(Given information)
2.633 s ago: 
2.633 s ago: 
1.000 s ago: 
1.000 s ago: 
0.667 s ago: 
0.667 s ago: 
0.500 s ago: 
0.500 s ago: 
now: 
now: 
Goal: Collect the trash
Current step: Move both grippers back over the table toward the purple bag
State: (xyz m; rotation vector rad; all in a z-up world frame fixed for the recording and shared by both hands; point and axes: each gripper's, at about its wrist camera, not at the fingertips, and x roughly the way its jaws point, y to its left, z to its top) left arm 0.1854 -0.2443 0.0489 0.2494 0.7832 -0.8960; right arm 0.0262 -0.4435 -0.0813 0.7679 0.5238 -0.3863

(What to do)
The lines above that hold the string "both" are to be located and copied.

(Solution to this task)
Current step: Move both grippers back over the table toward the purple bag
State: (xyz m; rotation vector rad; all in a z-up world frame fixed for the recording and shared by both hands; point and axes: each gripper's, at about its wrist camera, not at the fingertips, and x roughly the way its jaws point, y to its left, z to its top) left arm 0.1854 -0.2443 0.0489 0.2494 0.7832 -0.8960; right arm 0.0262 -0.4435 -0.0813 0.7679 0.5238 -0.3863

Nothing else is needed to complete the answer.